Speaking of acting, let’s get a Best Supporting for Michael Caine on this one who I think played Alfred heartbreakinlgy real. The funeral scene was spectacular.

Count me in with the crowd who was surprised that Talia was the “main” bad guy. I didn’t see that coming in advance probably because I’m not much of a Batman fan and don’t know the canon, so I was pleasantly surprised over that turn.

To whomever said that it was a letdown to have Bane die cuz catwoman shot the shit out of him, my response to that is how else would he have died? Batman couldn’t beat him up and any other way he died we would probably nitpick as being too “unrealistic”. The batcycle’s guns are massive and giant bullets that explode was probably the only way he COULD be killed.

So now on to the things I didn’t like:

Alfred’s story arc was too sudden I think, and only there so that Wayne could go away for five months and not have the audience wonder about Alfred.

I, too, wondered how Batman could get from the Middle East somewhere into Gotham without being detected, AND knew where to meet Kyle. Thought that was way too much of a stretch.

What’s up with Catwoman’s blonde pseudo-lesbian partner? She was cute as hell and I want to see more of her, but is she canon and I’m just ignorant? Thought she was kinda pointless.

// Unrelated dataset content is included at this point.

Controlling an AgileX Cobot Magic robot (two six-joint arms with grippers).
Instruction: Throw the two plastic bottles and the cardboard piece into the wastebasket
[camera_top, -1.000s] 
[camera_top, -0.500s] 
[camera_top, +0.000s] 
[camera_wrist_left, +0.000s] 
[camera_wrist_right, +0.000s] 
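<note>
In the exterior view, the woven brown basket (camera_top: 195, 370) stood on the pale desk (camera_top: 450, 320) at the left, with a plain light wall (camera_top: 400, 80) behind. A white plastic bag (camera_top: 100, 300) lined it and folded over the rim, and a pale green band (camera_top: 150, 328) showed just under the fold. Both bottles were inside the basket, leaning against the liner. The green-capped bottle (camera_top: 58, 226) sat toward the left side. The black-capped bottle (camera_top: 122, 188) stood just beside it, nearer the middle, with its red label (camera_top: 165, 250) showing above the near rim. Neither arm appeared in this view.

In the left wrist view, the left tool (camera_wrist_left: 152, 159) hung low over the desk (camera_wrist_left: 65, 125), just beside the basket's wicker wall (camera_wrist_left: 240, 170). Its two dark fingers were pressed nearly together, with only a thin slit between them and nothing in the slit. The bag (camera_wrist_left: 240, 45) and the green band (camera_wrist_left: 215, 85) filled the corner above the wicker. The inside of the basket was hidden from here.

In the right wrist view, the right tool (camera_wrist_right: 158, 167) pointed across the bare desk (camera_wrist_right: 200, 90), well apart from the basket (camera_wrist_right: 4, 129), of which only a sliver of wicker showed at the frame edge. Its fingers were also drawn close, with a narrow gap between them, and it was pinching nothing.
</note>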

Lastly I’ll talk about the end. Liked the ending but I thought it would have been better if the camera just stayed on Alfred the whole time. He smiles, his face lights up, does the I-see-you-over-there head nod and then boom…cut to black.

Loved the movie and thought it was the best of the bunch! Now tell me I’m wrong :stuck_out_tongue:
edit: I had a police officer in the lobby of my theater…anyone else?

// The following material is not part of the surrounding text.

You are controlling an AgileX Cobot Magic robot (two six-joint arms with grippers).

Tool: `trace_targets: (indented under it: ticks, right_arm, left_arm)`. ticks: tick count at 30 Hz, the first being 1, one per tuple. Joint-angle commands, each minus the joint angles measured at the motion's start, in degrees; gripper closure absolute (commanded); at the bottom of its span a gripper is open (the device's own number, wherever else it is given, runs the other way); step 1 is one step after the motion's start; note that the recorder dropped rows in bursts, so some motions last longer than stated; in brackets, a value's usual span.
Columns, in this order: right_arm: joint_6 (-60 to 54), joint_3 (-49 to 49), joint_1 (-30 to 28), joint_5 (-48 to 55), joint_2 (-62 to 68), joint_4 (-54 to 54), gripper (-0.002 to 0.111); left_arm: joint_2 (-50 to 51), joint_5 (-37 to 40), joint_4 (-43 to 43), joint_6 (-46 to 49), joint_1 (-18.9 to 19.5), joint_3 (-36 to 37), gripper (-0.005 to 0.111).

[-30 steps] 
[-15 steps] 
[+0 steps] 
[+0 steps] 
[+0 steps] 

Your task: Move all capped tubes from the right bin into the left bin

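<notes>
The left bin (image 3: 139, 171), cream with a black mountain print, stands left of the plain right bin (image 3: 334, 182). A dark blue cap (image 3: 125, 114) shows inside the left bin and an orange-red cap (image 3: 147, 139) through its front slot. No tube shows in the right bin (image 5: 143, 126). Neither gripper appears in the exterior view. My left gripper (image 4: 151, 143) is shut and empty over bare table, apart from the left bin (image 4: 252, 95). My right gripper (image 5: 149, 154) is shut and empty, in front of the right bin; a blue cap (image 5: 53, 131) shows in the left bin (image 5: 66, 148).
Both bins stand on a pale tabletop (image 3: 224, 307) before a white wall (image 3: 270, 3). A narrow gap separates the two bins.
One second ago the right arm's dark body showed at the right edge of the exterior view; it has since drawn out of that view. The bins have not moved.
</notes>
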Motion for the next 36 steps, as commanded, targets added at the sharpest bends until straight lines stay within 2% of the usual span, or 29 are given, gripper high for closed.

On IMDb Cillian Murphy is credited as Dr. Jonathan Crane / Scarecrow, so yes.

She is.

Occupy started September 2011. Most of the movie (especially the Bane scenes) was done being filmed before that.

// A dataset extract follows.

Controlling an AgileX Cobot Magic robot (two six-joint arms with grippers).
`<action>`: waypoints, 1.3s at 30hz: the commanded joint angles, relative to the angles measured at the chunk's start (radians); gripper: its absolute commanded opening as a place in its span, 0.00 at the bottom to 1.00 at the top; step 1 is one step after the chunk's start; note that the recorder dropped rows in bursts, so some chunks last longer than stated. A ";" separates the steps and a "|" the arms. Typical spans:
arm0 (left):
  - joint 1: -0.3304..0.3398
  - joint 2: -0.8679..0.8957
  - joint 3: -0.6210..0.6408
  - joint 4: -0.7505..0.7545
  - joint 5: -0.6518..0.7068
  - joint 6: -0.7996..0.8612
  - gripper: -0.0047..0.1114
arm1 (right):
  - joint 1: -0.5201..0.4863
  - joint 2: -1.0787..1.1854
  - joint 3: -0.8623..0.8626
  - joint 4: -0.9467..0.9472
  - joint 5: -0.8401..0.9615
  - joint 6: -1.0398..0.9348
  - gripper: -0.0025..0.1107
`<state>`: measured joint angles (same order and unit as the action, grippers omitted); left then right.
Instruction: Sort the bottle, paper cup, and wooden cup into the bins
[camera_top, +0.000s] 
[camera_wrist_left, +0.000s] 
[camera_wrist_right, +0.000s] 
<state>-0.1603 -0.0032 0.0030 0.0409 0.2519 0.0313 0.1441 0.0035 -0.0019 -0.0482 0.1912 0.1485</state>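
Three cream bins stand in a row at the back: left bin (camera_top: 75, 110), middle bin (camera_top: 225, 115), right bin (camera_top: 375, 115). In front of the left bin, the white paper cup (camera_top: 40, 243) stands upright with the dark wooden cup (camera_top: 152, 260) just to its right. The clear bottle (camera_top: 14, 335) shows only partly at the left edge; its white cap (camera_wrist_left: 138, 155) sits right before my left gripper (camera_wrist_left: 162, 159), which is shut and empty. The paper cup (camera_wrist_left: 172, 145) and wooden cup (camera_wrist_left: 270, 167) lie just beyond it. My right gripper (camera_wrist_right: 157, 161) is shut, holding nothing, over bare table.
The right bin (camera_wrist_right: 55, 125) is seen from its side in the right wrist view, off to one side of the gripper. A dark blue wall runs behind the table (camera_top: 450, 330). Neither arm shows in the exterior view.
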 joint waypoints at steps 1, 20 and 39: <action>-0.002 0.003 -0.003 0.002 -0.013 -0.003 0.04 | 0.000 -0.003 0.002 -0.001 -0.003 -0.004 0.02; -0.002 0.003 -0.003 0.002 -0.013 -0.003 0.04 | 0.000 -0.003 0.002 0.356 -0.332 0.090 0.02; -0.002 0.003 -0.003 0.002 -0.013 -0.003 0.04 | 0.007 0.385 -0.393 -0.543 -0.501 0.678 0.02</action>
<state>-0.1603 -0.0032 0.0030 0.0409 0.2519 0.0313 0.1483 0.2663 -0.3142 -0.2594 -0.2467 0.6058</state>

Good point, but in any case, I think the resemblance of Bane’s lines to well-known anti-authoritarian rhetorical tropes was a feature, not a bug.

His rhetoric shares similarities with both Tea Party and Occupy rhetoric, and is an exact match for neither. The writers may not have had “Tea Party” in mind and certainly didn’t have “Occupy” in mind, but they were certainly intentionally tapping in to the same intellectual influences.

What could realistically be accomplished in a wall street takeover as depicted in the film? I wouldn’t think much…

The Gotham Evening News:

Today on Wall Street there was a major criminal action involving the killing of several people apparently for no purpose at all other than to stick a floor trader’s badge into a computer so another guy could plug his computer into it. In other oddly coincidental news, at the same time a billionaire made a lot of transactions that make absolutely no sense and resulted in the elimination of his fortune!

The Gotham Gas & Electric Utility District announced that since it is so clear that there is no connection between these events that they’re going to turn off his power today because they’re confident he won’t be able to pay his next bill. The Lamborghini Auto Dealership of Gotham Auto Mall repossessed his car as well, simply because it is fun to kick a guy when he’s down.

We’ll be back after this break but ponder this: Are your sewers trying to kill you? The startling study when we return.

MrTao and the kiddos went to the drive-in to watch this, last night. I passed, because I’m not a fan of 100+ heat + wind+ sand and grit in the face while trying to watch a film. So I watched Dark Knight at home.

And I’m thinking I might just skip this newest Batman entirely. Dark Knight was SO good, and ended on SUCH a lovely ambiguous, could-go-anywhere note, that I’m happy just leaving it right there. I just can’t imagine the newer movie being as good as that.

Now, if they ever film The Killing Joke, let me know.

I enjoyed it. It was better crafted than the predecessors, but no performance matched Ledger’s Joker.

I didn’t see Tate/Talia coming. Sen. Leahy’s cameo was blissfully short. Hathaway was fantastic, and Bale did his best acting, as did Caine.

I thought the politics skewered every single point of view and that was wonderful. I wish that Liam Neeson had said “by the way, did you like my Joker?”